→ **What you are asked to do**:
Repeat the whole listing word for word, skipping pictures.

→ **Given data**:
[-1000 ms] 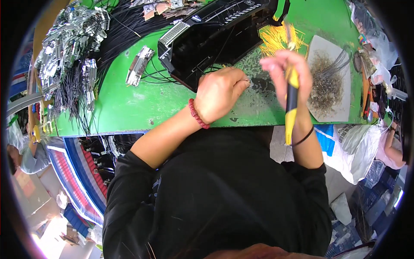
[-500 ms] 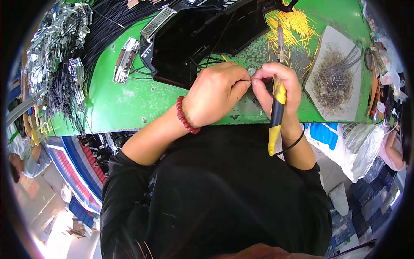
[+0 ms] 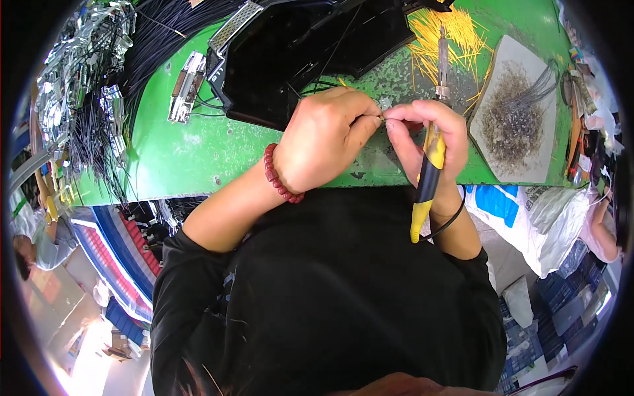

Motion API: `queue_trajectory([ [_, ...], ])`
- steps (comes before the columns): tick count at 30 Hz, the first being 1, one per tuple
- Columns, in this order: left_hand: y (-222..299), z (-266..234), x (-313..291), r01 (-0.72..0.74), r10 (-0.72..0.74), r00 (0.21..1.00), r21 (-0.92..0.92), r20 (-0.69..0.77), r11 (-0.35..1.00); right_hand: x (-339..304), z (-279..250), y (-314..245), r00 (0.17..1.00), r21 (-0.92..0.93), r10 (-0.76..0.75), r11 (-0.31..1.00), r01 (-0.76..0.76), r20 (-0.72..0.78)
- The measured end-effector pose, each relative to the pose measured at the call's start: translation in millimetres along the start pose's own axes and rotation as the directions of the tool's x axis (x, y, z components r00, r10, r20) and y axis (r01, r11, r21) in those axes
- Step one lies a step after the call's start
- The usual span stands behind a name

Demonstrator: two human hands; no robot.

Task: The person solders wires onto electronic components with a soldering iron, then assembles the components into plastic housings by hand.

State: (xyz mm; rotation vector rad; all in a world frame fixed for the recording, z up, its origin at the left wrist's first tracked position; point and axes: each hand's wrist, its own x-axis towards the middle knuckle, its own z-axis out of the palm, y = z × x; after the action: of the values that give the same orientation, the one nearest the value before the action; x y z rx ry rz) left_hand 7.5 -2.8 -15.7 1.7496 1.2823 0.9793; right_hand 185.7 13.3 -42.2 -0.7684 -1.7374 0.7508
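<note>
My left hand, with a dark red bead bracelet on the wrist, is closed in a pinch on a thin wire; most of it is hidden by the fingers. My right hand holds a yellow-and-black soldering iron in its curled fingers, its metal tip pointing away from me. The right thumb and forefinger come up to the left fingertips at the wire; whether they also grip it I cannot tell. Just beyond my left hand lies a large glossy black casing, with black wires running out beside the hand.
A silver metal part with wires lies left of the casing. Black wires and shiny silver parts are heaped at far left. Yellow wire pieces lie beyond the iron. A pale board with dark residue sits at right on the green table.
The iron has tilted, its tip shifting right and its handle end slightly down. Both hands remain close together at the wire. The casing and silver part appear slightly further left.
</note>
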Motion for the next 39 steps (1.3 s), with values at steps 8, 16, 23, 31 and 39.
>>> queue_trajectory([
  [8,-1,0,-2,-0.01,0.01,1.0,0.055,-0.016,0.998,-8,2,1,0.999,0.022,0.048,0.999,-0.048,0.005],
  [16,-2,2,-3,-0.02,0.021,1.0,0.066,-0.013,0.998,-10,1,-4,0.992,0.02,0.119,0.993,-0.12,0.048],
  [23,3,-1,0,-0.2,0.214,0.976,0.25,-0.029,0.947,-9,3,-5,0.955,0.188,0.295,0.937,-0.293,0.017],
  [31,1,-1,-2,-0.055,0.067,0.995,0.157,-0.073,0.986,-11,5,-1,0.945,0.301,0.311,0.915,-0.268,-0.105],
  [39,1,-1,-1,0.001,0.006,0.995,0.067,-0.095,0.998,-15,-2,0,0.986,0.115,0.165,0.979,-0.165,0.015],
])
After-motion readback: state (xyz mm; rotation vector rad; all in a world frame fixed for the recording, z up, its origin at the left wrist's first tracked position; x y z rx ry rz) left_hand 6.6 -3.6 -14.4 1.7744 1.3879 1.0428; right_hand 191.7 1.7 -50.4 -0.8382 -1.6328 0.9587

→ **Your response**:
[-1000 ms] 
[-500 ms] 
[+0 ms] 

Motion API: `queue_trajectory([ [_, ...], ])`
- steps (comes before the columns): tick count at 30 Hz, the first being 1, one per tuple
- Columns, in this order: left_hand: y (-222..299), z (-266..234), x (-313..291), r01 (-0.72..0.74), r10 (-0.72..0.74), r00 (0.21..1.00), r21 (-0.92..0.92), r20 (-0.69..0.77), r11 (-0.35..1.00); right_hand: x (-339..304), z (-279..250), y (-314..245), r00 (0.17..1.00), r21 (-0.92..0.93), r10 (-0.76..0.75), r11 (-0.31..1.00), r01 (-0.76..0.76), r20 (-0.72..0.78)
- The measured end-effector pose, each relative to the pose measured at the call's start: translation in millimetres along the start pose's own axes and rotation as the directions of the tool's x axis (x, y, z components r00, r10, r20) and y axis (r01, r11, r21) in those axes
- Step one lies a step after the call's start
- The usual span stands behind a name

Demonstrator: two human hands; no robot.

Task: The person solders wires onto electronic components with a soldering iron, then assembles the components into plastic housings by hand.

State: (xyz mm; rotation vector rad; all in a world frame fixed for the recording, z up, its origin at the left wrist's first tracked position; point and axes: each hand's wrist, its own x-axis towards the middle knuckle, its own z-axis out of the palm, y = z × x; after the action: of the values that give the same orientation, the one nearest the value before the action; x y z rx ry rz) left_hand 7.5 -2.8 -15.7 1.7496 1.2823 0.9793; right_hand 185.7 13.3 -42.2 -0.7684 -1.7374 0.7508
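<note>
My left hand, with a dark red bead bracelet on the wrist, is closed in a pinch on a thin wire; most of it is hidden by the fingers. My right hand holds a yellow-and-black soldering iron in its curled fingers, its metal tip pointing away from me. The right thumb and forefinger come up to the left fingertips at the wire; whether they also grip it I cannot tell. Just beyond my left hand lies a large glossy black casing, with black wires running out beside the hand.
A silver metal part with wires lies left of the casing. Black wires and shiny silver parts are heaped at far left. Yellow wire pieces lie beyond the iron. A pale board with dark residue sits at right on the green table.
The iron has tilted, its tip shifting right and its handle end slightly down. Both hands remain close together at the wire. The casing and silver part appear slightly further left.
</note>
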Motion for the next 39 steps (1.3 s), with values at steps 8, 16, 23, 31 and 39.
>>> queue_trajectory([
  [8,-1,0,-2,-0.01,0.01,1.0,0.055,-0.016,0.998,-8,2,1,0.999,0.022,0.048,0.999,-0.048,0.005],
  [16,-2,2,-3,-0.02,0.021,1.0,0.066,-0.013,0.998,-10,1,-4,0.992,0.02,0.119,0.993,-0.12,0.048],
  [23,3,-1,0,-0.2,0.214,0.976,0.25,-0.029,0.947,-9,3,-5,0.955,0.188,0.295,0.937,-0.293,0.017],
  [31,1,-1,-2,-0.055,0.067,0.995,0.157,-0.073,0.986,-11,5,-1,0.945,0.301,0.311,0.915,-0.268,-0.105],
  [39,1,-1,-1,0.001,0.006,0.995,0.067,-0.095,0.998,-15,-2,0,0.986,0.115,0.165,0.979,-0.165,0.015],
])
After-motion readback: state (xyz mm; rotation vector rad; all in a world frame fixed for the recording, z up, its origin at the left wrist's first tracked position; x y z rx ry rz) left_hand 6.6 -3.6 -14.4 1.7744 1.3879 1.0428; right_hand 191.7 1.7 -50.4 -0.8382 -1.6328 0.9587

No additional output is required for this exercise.